Brief:
If a line comes after the one containing "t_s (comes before", leave it out; copy every line before it, and that line too, exactly as written, starting from the first line of the entries.

Exercise data:
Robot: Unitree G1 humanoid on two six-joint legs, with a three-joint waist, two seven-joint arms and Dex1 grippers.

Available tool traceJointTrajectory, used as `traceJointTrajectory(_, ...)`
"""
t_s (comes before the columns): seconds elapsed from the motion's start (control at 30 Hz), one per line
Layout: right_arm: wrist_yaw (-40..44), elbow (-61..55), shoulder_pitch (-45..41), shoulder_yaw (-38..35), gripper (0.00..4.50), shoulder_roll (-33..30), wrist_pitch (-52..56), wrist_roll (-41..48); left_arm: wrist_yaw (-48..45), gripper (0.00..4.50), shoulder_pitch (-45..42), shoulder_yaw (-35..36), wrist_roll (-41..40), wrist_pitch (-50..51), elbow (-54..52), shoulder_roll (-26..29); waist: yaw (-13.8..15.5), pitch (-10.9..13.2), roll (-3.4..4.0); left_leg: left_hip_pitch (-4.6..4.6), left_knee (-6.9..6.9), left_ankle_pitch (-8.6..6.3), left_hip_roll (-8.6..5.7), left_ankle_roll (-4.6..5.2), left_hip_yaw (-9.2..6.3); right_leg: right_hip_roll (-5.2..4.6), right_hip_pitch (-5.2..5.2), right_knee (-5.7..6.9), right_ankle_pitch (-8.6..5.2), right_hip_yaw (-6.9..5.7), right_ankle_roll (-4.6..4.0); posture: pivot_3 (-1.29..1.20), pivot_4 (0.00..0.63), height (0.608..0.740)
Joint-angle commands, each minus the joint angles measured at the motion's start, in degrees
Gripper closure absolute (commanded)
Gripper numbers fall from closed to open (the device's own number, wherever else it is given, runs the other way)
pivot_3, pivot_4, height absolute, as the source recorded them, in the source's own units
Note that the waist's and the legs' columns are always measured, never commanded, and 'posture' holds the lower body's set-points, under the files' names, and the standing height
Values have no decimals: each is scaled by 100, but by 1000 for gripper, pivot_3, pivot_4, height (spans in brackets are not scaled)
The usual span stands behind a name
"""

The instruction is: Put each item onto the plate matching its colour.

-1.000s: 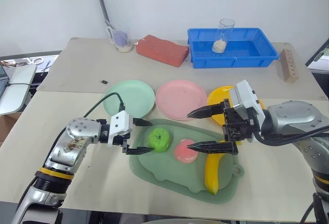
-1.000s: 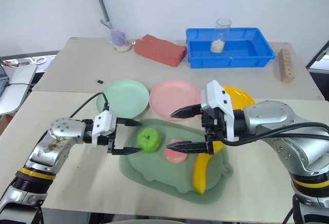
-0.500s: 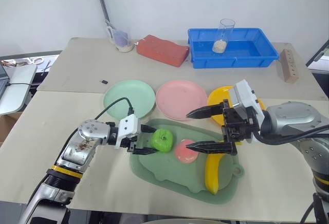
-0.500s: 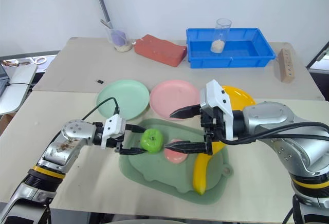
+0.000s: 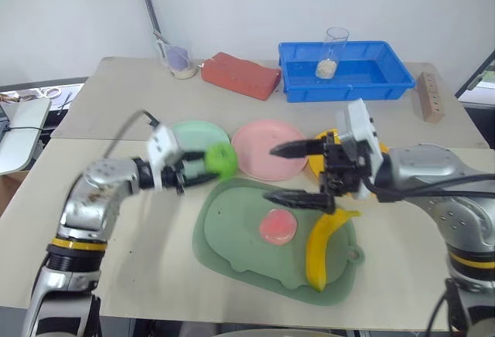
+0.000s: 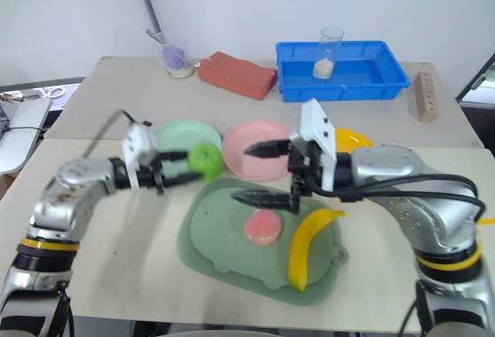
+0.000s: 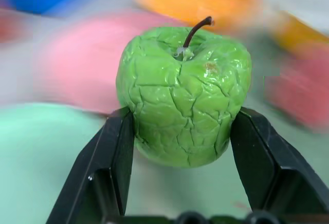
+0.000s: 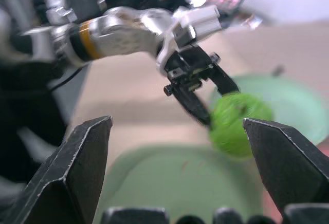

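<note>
My left hand (image 5: 203, 168) grips the apple (image 5: 220, 160) beside the mint plate (image 5: 195, 137); right hand (image 5: 298, 173) gapes over peach (image 5: 278, 226) and banana (image 5: 322, 245).

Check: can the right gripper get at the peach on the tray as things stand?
Probably yes. The right gripper hangs open just above the pink peach, which lies uncovered on the tray; the banana lies beside it, apart.

Peach (image 5: 278, 226), banana (image 5: 321, 246) — on tray (image 5: 232, 240)

Beige table (image 5: 116, 221) bears dull-green tray (image 5: 232, 236); mint (image 5: 182, 132), pink (image 5: 255, 148), yellow plates (image 5: 319, 163); blue bin (image 5: 348, 82); red block (image 5: 240, 75).
</note>
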Motion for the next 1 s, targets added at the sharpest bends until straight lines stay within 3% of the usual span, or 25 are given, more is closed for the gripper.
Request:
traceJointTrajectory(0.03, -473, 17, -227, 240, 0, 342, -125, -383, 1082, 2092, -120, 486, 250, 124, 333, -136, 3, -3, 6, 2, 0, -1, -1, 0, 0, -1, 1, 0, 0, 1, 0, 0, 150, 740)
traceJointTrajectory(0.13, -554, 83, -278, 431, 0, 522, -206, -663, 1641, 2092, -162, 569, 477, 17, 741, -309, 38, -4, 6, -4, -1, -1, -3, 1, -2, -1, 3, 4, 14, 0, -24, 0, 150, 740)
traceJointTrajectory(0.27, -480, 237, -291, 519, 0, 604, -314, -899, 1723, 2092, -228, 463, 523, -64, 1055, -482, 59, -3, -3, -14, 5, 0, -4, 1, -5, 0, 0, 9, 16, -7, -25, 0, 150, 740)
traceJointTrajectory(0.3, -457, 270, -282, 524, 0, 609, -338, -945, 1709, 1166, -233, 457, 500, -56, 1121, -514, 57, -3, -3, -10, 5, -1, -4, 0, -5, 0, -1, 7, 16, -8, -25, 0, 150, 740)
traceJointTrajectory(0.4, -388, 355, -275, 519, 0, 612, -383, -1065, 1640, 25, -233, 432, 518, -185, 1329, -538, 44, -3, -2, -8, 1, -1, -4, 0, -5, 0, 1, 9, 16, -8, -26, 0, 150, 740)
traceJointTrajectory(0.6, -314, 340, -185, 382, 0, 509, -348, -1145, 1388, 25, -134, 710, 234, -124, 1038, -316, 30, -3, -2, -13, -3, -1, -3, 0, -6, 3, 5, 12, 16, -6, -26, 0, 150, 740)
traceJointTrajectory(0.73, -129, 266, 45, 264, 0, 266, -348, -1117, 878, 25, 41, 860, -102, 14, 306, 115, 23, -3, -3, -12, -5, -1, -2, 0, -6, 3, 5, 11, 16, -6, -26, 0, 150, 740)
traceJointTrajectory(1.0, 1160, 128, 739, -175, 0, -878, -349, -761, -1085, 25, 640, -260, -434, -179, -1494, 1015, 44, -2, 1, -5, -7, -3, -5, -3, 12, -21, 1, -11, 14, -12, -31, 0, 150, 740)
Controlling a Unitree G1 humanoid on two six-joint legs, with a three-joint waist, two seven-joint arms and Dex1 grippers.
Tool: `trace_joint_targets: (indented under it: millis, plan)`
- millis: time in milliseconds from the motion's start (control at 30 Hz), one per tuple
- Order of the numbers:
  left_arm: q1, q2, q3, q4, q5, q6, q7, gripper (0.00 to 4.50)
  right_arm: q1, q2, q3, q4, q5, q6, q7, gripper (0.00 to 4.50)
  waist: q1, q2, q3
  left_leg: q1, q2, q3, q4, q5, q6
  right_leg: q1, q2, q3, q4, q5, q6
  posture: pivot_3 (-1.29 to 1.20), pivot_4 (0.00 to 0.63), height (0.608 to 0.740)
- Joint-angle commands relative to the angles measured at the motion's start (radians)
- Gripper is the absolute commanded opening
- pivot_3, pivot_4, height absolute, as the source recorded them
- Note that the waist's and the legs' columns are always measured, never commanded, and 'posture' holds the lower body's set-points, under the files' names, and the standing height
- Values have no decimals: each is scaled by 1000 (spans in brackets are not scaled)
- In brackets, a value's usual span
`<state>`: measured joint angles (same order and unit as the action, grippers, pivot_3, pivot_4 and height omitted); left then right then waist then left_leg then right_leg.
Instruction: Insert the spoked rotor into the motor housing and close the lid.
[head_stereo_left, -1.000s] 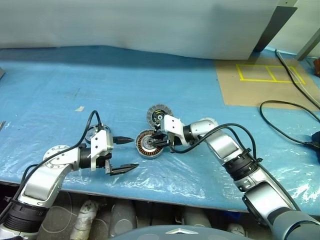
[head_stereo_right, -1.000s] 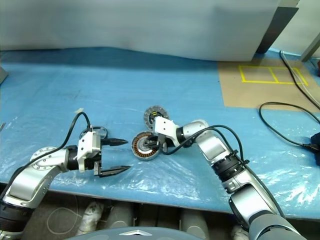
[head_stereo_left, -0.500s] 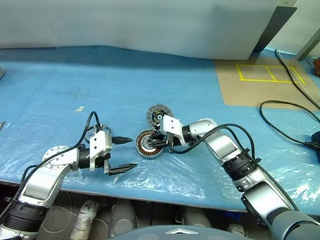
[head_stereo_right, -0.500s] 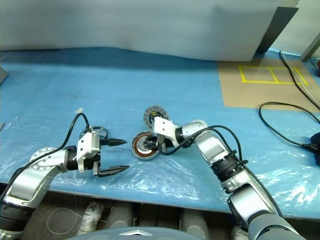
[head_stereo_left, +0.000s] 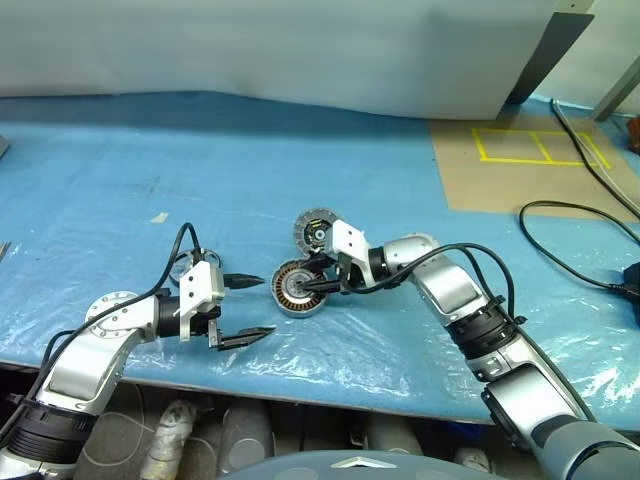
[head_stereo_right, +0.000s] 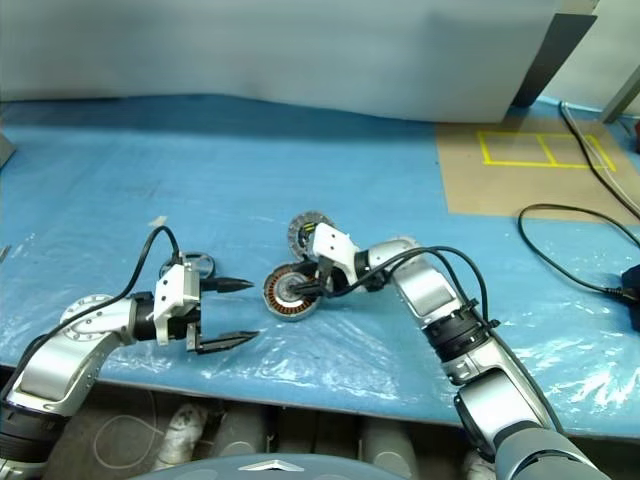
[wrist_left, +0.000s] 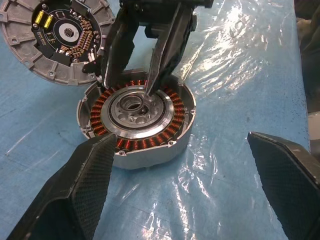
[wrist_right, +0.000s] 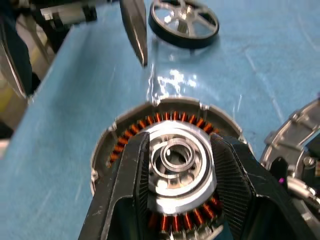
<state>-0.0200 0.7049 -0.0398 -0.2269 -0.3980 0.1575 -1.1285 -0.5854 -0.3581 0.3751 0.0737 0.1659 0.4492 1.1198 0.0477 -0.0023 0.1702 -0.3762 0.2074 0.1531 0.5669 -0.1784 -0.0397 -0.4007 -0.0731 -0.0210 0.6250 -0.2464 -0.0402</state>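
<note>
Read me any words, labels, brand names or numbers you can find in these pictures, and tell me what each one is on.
No readable text in these pictures.
Circuit board in the round lid: parts bear marks too small to read.
Yellow tape rectangles on the brown board: a floor marking, no letters.
Motor housing and spoked rotor: no marking to be seen.

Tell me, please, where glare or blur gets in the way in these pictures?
Left wrist view: bright glare on the plastic sheet beside the motor housing, whose copper windings stay crisp. Right wrist view: the near fingers and the housing's near rim look soft, and the spoked rotor beyond is a little blurred. Head views: sheen patches along the sheet's front edge.
</note>
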Motion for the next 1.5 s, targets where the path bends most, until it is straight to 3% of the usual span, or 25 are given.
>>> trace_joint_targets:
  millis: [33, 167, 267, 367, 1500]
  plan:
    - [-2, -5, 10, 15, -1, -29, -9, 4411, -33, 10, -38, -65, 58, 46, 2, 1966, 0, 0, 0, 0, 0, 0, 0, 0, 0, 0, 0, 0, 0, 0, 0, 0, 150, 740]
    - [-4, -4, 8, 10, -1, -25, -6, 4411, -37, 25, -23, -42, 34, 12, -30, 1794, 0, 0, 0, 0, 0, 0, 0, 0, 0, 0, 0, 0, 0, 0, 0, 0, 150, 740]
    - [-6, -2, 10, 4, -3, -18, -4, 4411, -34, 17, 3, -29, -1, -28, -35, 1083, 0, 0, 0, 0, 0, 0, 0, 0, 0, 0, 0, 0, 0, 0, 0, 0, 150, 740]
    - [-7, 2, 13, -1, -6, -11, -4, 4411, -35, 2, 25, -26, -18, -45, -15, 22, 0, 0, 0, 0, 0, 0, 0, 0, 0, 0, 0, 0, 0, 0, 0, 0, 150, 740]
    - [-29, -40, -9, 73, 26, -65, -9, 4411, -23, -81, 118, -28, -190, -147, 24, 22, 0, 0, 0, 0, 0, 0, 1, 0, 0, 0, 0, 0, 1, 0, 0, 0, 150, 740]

Response for this exercise:
Robot: Unitree G1 humanoid on two six-joint legs, with a three-joint waist, two seven-joint arms and Dex1 grippers.

Available tool traceJointTrajectory, used as `traceJointTrajectory(_, ...)`
"""
t_s (comes before the columns): seconds elapsed from the motion's start (control at 30 Hz), one per line

The exercise requires no additional output.